Gorgos, tras entregar todos los mensajes, empezó a limpiar y como así lo hizo, contó a Thaurbad todas las noticias de la ciudad. El chico siempre lo hacía, y Thaurbad rara vez le prestaba alguna atención, pero esta vez él tenía un informe interesante. El Gremio de Magos había llegado a Alinor.

Como Thaurbad escuchaba atentamente, Gorgos le contó todo acerca del Gremio, el eminente Maestro Supremo, y las increíbles herramientas de alquímia y encantamiento. Finalmente, cuando el chaval hubo acabado, Thaurbad garabateó una rápida nota y se la pasó a Gorgos con una pluma. La nota decía, “Haz que encanten esta pluma.”

“Será caro,” dijo Gorgos.

Thaurbad dió a Gorgos una considerable parte de las miles de piezas de oro que había ahorrado a lo largo de los años, y le señaló la puerta. Entonces, determinó Thaurbad, finalmente tendría la habilidad de impresionar a Alfiers y traer la gloria al Templo de Auri-El.

Del modo que he oído la historia, Gorgos estuvo pensando en quedarse cn el oro e irse de Alinor, pero había llegado a preocuparse por el pobre y viejo Thaurbad. E incluso más, odiaba a Alfiers, a la que tenía que ver todos los días para darle los mensajes de su señor. No fue quizás por la mejor de las motivaciones, pero Gorgos decidió ir al Gremio y conseguir que encantasen la pluma.

El Gremio de Magos no era por entonces, especialmente por entonces, una institución elitista, como he dicho, pero cuando el chico de los recados llegó y pidió utilizar el creador de objetos, fue recibido con algo de suspicacia. Cuando mostró la bolsa de oro, la actitud se ablandó, y fue guiado a la habitación.

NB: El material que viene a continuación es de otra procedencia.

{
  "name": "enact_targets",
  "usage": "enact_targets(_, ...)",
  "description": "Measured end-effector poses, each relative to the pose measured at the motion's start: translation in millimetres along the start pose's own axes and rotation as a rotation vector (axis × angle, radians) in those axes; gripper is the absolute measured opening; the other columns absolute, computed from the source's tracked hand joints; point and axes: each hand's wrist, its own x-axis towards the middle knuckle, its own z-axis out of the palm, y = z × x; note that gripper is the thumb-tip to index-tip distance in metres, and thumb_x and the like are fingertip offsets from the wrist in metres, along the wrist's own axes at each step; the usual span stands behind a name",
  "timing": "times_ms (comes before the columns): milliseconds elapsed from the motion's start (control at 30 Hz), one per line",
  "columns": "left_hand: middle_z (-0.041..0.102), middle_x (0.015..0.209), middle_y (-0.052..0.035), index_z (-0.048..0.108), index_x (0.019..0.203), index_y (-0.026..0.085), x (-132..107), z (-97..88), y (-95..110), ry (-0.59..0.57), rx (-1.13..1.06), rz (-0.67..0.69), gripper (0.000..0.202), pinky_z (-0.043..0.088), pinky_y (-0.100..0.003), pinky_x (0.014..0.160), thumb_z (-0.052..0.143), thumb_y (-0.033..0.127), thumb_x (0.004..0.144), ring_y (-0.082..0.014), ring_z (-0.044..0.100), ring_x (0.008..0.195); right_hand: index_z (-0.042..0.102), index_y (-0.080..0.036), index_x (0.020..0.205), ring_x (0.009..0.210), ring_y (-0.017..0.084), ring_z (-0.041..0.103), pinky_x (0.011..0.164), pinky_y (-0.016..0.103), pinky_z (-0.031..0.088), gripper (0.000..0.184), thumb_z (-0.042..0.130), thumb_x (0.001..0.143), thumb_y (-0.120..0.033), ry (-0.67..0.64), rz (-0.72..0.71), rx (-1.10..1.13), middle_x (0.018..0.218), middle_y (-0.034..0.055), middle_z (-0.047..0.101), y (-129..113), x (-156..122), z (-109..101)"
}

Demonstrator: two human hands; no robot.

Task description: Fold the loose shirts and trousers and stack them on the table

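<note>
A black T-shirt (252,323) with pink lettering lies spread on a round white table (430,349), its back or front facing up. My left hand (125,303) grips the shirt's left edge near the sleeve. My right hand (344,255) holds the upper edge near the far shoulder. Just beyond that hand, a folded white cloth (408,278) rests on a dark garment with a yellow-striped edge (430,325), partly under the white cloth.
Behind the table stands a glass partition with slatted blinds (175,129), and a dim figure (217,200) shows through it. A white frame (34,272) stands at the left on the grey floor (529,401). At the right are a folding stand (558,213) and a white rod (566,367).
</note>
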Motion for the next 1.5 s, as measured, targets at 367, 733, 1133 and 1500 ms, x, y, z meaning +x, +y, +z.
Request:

Ahora, no he visto ninguna de las herramientas de encantamiento antiguas, así que debéis usar vuestra imaginación. Había un gran prisma para el objeto a ligar con magia, seguramente, y un surtido de gemas de alma y esferas de energías atrapadas. Aparte de eso, no puedo estar seguro de cuál era su aspecto o de cómo funcionaban. Debido a la gran cantidad de oro que dió al Gremio, Gorgos pudo imbuir a la pluma con el alma más cara disponible, que era algo daédrico llamado Feyfolken. El iniciado del Gremio, siendo ignorante como lo eran la mayoría de los miembros del Gremio por entonces, no sabía demasiado acerca del espíritu excepto que estaba lleno de energía. Cuando Gorgos dejó la habitación, la pluma había sido encantada hasta el extremo y algo más. Verdaderamente retemblaba debido al poder.

Por supuesto, cuando Thaurbad la usó, fue cuando quedó claro lo demasiado potente que era para él.

Y ahora,” dijo el Gran Vidente. “Es hora de vuestro examen.”

“¿Pero qué ocurrió? ¿Qué poderes tenía la pluma?” gritó Taksim.

“¡No puedes parar el relato ahora!” protestó Vonguldak.

“Continuaremos con el relato después de vuestro examen de conjuración, a condición de que lo desarrolléis excepcionalmente bien,” dijo el Gran Vidente.